- [DESCRIPTION OF THE TASK]: Please copy the last part of the entries exactly: the line that has "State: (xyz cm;" and every line up to and including the end, nothing more.

━━━

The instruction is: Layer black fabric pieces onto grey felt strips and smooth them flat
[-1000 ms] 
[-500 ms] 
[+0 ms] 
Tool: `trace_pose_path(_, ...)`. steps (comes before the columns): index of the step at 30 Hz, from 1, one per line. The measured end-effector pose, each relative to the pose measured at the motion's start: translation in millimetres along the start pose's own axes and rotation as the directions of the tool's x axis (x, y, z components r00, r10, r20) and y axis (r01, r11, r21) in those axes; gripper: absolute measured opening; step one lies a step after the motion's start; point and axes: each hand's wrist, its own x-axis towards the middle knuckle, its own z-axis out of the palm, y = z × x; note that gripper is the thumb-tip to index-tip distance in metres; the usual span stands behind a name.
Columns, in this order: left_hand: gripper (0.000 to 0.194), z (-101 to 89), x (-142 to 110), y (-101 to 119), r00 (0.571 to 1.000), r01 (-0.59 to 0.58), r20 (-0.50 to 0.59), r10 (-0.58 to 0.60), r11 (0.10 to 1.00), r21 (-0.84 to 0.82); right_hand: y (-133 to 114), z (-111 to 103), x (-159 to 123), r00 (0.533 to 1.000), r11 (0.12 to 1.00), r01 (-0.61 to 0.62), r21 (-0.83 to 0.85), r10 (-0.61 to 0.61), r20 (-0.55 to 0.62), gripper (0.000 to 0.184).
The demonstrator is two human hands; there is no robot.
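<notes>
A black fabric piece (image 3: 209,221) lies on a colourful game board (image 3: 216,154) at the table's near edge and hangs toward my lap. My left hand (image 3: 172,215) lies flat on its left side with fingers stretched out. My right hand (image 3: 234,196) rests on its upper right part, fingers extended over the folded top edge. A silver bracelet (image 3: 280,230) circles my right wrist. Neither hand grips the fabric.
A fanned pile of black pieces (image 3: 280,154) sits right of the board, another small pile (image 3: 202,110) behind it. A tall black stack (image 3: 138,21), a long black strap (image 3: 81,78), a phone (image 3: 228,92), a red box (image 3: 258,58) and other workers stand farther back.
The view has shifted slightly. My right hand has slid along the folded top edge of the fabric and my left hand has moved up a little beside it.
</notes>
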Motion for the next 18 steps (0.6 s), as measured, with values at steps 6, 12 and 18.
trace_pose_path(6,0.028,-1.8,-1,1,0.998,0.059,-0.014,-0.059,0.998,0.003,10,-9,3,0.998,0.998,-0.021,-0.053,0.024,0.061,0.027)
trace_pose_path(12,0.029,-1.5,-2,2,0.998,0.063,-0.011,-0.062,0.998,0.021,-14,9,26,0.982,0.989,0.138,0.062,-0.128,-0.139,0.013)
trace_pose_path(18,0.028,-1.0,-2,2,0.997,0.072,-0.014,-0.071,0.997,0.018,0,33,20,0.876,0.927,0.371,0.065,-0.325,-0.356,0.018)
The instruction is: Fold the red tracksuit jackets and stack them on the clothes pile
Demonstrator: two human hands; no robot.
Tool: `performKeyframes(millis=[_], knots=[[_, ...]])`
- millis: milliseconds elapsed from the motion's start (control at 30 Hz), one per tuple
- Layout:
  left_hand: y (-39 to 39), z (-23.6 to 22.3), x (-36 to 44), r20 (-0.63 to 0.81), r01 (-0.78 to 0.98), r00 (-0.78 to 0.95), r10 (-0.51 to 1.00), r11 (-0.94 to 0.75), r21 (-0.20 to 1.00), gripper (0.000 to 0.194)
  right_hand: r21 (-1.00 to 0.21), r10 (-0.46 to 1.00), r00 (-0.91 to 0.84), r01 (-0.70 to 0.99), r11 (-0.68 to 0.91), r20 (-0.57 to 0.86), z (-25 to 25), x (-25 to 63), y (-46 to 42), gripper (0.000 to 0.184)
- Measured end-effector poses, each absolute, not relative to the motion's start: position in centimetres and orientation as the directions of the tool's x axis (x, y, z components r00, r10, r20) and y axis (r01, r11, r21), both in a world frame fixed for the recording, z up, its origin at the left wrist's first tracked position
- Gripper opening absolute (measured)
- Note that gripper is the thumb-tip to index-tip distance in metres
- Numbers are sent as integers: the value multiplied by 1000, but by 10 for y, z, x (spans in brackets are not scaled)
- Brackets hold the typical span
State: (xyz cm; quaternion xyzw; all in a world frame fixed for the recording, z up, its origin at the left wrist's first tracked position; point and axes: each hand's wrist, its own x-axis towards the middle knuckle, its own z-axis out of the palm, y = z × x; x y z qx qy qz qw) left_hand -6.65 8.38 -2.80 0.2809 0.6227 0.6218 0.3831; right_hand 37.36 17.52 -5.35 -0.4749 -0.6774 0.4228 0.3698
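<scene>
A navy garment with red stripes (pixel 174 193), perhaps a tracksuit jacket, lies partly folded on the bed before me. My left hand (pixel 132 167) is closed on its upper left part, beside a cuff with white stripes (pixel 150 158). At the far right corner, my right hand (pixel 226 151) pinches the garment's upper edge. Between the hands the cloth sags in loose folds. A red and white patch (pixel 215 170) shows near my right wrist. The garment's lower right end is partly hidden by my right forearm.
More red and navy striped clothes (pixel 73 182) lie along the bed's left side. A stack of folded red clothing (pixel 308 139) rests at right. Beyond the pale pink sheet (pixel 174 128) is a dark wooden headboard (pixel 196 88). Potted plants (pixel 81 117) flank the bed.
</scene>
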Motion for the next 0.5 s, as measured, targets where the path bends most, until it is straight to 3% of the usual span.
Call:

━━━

- [OUTPUT BELOW]:
State: (xyz cm; quaternion xyzw; all in a world frame fixed for the recording, z up, its origin at the left wrist's first tracked position; point and axes: each hand's wrist, its own x-axis towards the middle knuckle, its own z-axis out of the palm, y = z × x; x y z qx qy qz qw) left_hand -6.65 8.38 -2.80 0.2809 0.6227 0.6218 0.3831; right_hand 37.36 17.52 -5.35 -0.4749 -0.6774 0.4228 0.3698
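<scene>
A navy garment with red stripes (pixel 174 193), perhaps a tracksuit jacket, lies partly folded on the bed before me. My left hand (pixel 132 167) is closed on its upper left part, beside a cuff with white stripes (pixel 150 158). At the far right corner, my right hand (pixel 226 151) pinches the garment's upper edge. Between the hands the cloth sags in loose folds. A red and white patch (pixel 215 170) shows near my right wrist. The garment's lower right end is partly hidden by my right forearm.
More red and navy striped clothes (pixel 73 182) lie along the bed's left side. A stack of folded red clothing (pixel 308 139) rests at right. Beyond the pale pink sheet (pixel 174 128) is a dark wooden headboard (pixel 196 88). Potted plants (pixel 81 117) flank the bed.
</scene>
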Motion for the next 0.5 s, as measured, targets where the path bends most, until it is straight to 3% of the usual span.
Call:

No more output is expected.